To do
Repeat exactly each line of the data provided below.

Data section
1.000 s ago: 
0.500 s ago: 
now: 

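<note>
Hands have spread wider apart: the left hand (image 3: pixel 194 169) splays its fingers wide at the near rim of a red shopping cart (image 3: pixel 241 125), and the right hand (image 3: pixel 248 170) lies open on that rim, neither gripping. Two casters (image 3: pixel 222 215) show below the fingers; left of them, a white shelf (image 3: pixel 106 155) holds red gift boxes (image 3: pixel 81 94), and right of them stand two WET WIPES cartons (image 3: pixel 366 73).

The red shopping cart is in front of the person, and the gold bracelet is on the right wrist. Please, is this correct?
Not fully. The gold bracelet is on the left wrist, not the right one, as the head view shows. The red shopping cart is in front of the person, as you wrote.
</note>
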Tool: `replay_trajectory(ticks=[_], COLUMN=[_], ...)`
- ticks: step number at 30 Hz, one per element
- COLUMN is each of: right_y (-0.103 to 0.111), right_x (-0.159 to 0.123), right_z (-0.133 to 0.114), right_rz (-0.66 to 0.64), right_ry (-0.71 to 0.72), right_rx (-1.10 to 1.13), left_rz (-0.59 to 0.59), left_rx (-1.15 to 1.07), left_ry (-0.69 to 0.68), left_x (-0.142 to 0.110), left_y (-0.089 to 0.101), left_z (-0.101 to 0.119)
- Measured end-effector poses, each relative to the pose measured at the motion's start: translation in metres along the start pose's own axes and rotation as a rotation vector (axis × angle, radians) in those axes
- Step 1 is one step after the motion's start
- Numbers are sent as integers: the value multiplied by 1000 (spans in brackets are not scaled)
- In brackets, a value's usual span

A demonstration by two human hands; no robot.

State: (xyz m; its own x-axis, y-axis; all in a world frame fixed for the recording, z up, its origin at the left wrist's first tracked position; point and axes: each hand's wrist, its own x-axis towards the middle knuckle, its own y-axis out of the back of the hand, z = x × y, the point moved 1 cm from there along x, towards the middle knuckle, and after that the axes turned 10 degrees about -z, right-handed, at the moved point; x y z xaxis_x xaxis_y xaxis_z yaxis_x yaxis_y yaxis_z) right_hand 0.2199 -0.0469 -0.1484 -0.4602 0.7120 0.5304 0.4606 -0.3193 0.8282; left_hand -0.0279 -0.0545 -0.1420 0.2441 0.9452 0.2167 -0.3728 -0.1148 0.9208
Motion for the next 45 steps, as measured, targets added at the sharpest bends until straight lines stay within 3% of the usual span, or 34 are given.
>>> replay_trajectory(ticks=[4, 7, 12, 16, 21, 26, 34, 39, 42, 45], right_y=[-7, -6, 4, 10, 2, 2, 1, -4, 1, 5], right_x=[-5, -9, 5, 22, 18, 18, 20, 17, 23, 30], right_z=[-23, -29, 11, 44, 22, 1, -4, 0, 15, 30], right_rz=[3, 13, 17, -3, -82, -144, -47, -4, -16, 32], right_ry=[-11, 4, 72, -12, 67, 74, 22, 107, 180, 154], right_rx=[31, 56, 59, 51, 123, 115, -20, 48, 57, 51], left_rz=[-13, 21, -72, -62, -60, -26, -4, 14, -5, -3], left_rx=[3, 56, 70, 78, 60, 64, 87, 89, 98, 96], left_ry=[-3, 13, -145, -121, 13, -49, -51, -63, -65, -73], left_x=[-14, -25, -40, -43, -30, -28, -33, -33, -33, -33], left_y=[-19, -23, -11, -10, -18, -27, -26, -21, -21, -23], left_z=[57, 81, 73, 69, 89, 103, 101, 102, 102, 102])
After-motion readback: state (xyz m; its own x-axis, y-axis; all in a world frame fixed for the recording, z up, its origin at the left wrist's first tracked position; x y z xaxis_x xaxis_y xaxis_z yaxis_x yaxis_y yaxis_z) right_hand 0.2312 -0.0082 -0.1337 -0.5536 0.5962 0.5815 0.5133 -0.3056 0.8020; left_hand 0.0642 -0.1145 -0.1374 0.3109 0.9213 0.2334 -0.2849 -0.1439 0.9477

Result
1.000 s ago: 
0.500 s ago: 
now: 

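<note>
Hands have spread wider apart: the left hand (image 3: pixel 194 169) splays its fingers wide at the near rim of a red shopping cart (image 3: pixel 241 125), and the right hand (image 3: pixel 248 170) lies open on that rim, neither gripping. Two casters (image 3: pixel 222 215) show below the fingers; left of them, a white shelf (image 3: pixel 106 155) holds red gift boxes (image 3: pixel 81 94), and right of them stand two WET WIPES cartons (image 3: pixel 366 73).

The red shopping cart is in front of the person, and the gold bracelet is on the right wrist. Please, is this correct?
Not fully. The gold bracelet is on the left wrist, not the right one, as the head view shows. The red shopping cart is in front of the person, as you wrote.
</note>
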Tool: `replay_trajectory(ticks=[_], COLUMN=[_], ...)`
- ticks: step number at 30 Hz, one per element
- COLUMN is each of: right_y (-0.103 to 0.111), right_x (-0.159 to 0.123), right_z (-0.133 to 0.114), right_rz (-0.66 to 0.64), right_ry (-0.71 to 0.72), right_rx (-1.10 to 1.13), left_rz (-0.59 to 0.59), left_rx (-1.15 to 1.07), left_ry (-0.69 to 0.68), left_x (-0.142 to 0.110), left_y (-0.089 to 0.101), left_z (-0.101 to 0.119)
- Measured end-effector poses, each relative to the pose measured at the motion's start: translation in metres along the start pose's own axes and rotation as a rotation vector (axis × angle, radians) in those axes
- Step 1 is one step after the motion's start
- Numbers are sent as integers: the value multiplied by 1000 (spans in brackets are not scaled)
- In brackets, a value's usual span

A demonstration by two human hands; no robot.

State: (xyz m; its own x-axis, y-axis; all in a world frame fixed for the recording, z up, its origin at the left wrist's first tracked position; point and axes: each hand's wrist, its own x-axis towards the middle knuckle, its own y-axis out of the back of the hand, z = x × y, the point moved 1 cm from there along x, towards the middle knuckle, and after that the axes turned 10 degrees about -z, right-handed, at the moved point; x y z xaxis_x xaxis_y xaxis_z yaxis_x yaxis_y yaxis_z) right_hand 0.2199 -0.0469 -0.1484 -0.4602 0.7120 0.5304 0.4606 -0.3193 0.8282; left_hand -0.0279 -0.0545 -0.1420 0.2441 0.9452 0.2167 -0.3728 -0.1148 0.9208
Motion for the next 45 steps, as measured, targets added at the sharpest bends until straight lines stay within 3% of the usual span, or 34 are given.
>>> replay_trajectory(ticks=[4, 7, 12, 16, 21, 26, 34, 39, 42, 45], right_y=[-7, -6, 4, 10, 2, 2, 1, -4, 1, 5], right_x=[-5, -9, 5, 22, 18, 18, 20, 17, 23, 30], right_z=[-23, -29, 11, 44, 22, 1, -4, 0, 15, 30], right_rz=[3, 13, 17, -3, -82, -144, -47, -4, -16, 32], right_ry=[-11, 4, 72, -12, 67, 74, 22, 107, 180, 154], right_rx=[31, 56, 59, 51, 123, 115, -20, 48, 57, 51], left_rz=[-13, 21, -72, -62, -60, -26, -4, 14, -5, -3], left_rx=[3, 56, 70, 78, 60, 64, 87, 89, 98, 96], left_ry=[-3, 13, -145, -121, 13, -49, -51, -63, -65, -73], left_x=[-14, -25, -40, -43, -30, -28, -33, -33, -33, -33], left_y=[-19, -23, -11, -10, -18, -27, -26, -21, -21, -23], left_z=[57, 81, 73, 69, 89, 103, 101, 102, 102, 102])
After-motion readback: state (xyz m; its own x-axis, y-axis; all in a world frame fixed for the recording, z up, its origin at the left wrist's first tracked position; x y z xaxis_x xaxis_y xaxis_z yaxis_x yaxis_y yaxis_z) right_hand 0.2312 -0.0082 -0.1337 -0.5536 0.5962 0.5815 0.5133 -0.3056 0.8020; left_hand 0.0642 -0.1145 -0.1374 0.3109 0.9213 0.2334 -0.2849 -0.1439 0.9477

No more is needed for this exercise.